Map showing variety trial locations in the Sacramento Valley. Dot color refers to nighttime temperatures in the last half of July (during booting). Red dots refer show locations where cold nighttime temperatures are not normally a concern for blanking. Yellow dots are those locations where cold temperatures more common, and the blue dot location is where cold temperatures occur almost every year. Temperatures are a concern when they drop below 58oF.

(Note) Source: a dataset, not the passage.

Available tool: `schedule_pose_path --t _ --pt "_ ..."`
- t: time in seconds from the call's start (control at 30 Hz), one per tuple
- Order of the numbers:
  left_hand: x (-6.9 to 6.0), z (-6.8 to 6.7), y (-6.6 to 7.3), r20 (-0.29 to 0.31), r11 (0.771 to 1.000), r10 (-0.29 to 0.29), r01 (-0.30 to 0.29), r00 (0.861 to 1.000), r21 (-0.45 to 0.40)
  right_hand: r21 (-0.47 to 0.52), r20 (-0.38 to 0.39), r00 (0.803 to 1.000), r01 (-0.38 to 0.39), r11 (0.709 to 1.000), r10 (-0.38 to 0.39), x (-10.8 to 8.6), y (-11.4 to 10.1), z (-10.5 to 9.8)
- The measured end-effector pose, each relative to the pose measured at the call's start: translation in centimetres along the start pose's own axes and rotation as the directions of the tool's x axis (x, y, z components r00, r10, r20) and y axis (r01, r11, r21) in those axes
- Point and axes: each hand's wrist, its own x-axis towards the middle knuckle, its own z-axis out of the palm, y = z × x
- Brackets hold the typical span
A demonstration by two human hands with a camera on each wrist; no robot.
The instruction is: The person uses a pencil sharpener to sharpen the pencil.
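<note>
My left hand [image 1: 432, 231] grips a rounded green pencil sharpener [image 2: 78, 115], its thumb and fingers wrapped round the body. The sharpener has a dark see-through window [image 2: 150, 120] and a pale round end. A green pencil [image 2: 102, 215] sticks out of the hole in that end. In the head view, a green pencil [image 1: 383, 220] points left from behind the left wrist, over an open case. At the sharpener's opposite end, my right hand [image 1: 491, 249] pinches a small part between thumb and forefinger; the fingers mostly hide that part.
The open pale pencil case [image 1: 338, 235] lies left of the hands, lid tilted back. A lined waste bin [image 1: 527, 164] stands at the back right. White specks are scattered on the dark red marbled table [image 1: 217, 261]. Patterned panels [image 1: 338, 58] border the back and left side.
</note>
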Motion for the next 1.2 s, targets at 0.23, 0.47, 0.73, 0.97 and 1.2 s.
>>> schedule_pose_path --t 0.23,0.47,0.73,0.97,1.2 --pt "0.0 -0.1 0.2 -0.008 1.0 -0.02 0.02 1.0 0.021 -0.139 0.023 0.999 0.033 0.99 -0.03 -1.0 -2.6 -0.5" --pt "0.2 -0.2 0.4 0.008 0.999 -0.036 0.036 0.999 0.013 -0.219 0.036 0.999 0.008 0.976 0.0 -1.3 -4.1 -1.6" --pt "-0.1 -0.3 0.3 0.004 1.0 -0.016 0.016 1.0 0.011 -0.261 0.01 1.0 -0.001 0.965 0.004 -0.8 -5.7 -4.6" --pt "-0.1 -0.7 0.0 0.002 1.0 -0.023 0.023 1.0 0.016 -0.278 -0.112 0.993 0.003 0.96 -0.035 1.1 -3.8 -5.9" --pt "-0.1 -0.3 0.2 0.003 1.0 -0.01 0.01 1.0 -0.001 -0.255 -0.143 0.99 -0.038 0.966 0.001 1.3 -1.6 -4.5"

Some varieties are more tolerant of cold than others. Therefore, it is important to select varieties that are suitable for the location you are farming. In the tables below, are yield data from the past five years for each location in the variety trial. Only the main medium grains varieties are shown (M-105, M-206, M-209, M-210 and M-211). This data will allow for a more informed decision when it comes to variety selection.

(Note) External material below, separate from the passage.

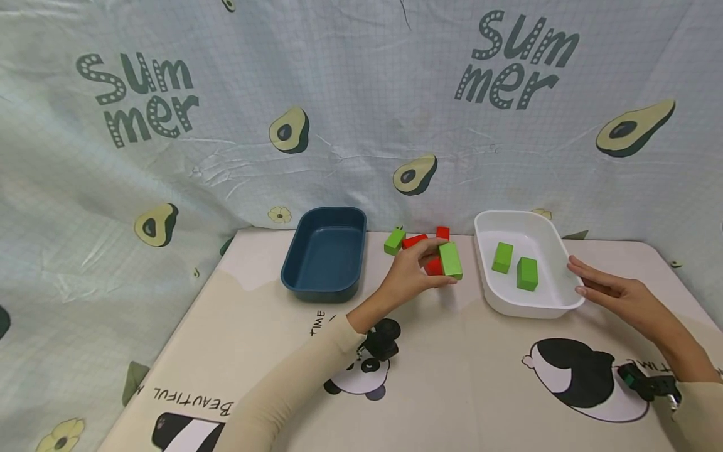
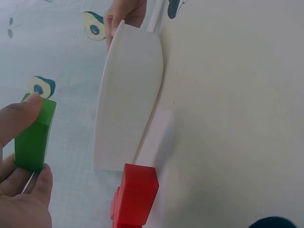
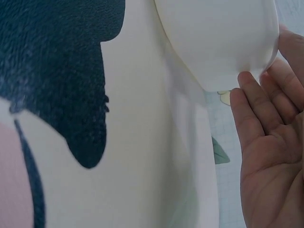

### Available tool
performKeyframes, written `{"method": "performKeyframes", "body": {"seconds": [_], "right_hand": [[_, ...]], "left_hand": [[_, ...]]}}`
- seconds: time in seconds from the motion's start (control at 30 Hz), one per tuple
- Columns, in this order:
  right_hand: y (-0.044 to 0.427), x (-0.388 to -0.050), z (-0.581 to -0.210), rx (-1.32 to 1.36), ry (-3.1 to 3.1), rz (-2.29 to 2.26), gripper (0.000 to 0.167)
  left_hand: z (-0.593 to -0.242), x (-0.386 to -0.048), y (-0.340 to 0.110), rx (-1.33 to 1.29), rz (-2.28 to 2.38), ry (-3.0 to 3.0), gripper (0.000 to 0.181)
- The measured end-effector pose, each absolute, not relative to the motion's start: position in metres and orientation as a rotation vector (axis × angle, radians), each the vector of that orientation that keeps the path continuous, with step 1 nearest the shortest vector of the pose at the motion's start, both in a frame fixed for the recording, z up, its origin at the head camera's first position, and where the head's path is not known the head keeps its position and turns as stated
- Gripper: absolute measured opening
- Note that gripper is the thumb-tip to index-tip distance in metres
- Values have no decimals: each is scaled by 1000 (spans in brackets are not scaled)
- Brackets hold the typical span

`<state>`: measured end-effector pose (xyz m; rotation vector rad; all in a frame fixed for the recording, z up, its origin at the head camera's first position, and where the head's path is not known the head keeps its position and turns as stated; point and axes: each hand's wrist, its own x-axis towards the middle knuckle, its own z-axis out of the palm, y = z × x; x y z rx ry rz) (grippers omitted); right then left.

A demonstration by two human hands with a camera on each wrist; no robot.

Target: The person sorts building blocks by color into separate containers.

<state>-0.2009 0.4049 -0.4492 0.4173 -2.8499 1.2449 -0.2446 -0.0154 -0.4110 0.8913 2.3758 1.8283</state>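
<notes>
1. Nearest, the right hand (image 1: 621,298) rests its almost straight fingers on the outer side of the white tray (image 1: 522,307).
2. In this tray lie two green blocks (image 1: 527,274), which stand a little apart.
3. The left hand (image 1: 411,270) is clamped on one more green block (image 1: 450,260), between the white tray and the red blocks (image 1: 433,267).
4. The blue tray (image 1: 324,294) is on the left of the surface (image 1: 440,351), its inside floor visible.
5. Farther, three red blocks can be counted, partly hidden, and beside them one green block (image 1: 395,241); green blocks are four altogether.
</notes>
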Motion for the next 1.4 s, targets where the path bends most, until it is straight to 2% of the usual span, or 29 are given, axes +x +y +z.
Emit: {"method": "performKeyframes", "body": {"seconds": [0.43,0.93,1.4], "right_hand": [[404,-200,-449,400,-2847,1257,60],[405,-202,-449,356,-2890,1233,62],[405,-201,-448,385,-2879,1223,61]], "left_hand": [[-402,-244,-10,933,1883,2377,72],[-396,-252,-6,930,2081,2108,72],[-396,-251,0,898,2042,2218,70]]}}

The warmer locations are north of Hwy 20,in Glenn, Butte and Colusa counties. At these locations, M-211 consistently outperforms the other medium grains by 4 cwt/ac, on average, over the five years and four locations. Among the other varieties shown, there were no consistent differences among them.
In the cooler locations, M-209 performed the worst in general. In the moderately cool locations (yellow dots on the map), M-105 and M-211 both did consistently well. In the coldest location (South Yolo), M 105 performed the best; while M-209 and M-211 performed poorly. Both M-209 and M-211 have similar days to maturity (about 5-7 days later than M-206). This data suggest that M-211 may have a broader adaptability range than M-209 because it appears to be slightly more cold tolerant. However, in the coolest location even M-211 did not perform well.
M-206 versus M-210: M-206 has been the most broadly adaptable variety available. While it may not always be the highest yielder, it generally does well across all locations. M-210 is a new variety which has blast resistance. It is basically M-206 with genes for blast resistance and has similar time to heading. Based on these data M-206 and M-210 have almost identical yields in both the warm and cooler regions.
Thoughts on M-211: As seen in the data provided, M-211 is a tremendously promising variety in terms of yield potential. Furthermore, its sensory qualities are similar to premium grain varieties such as M-401. However, one draw back is that for good milling quality, M-211 needs to be harvested at 20-22% moisture. Harvesting below this moisture can result in low milling quality. Given this, it may not be a variety that is suitable for large acreage planting and this should be tested by growers.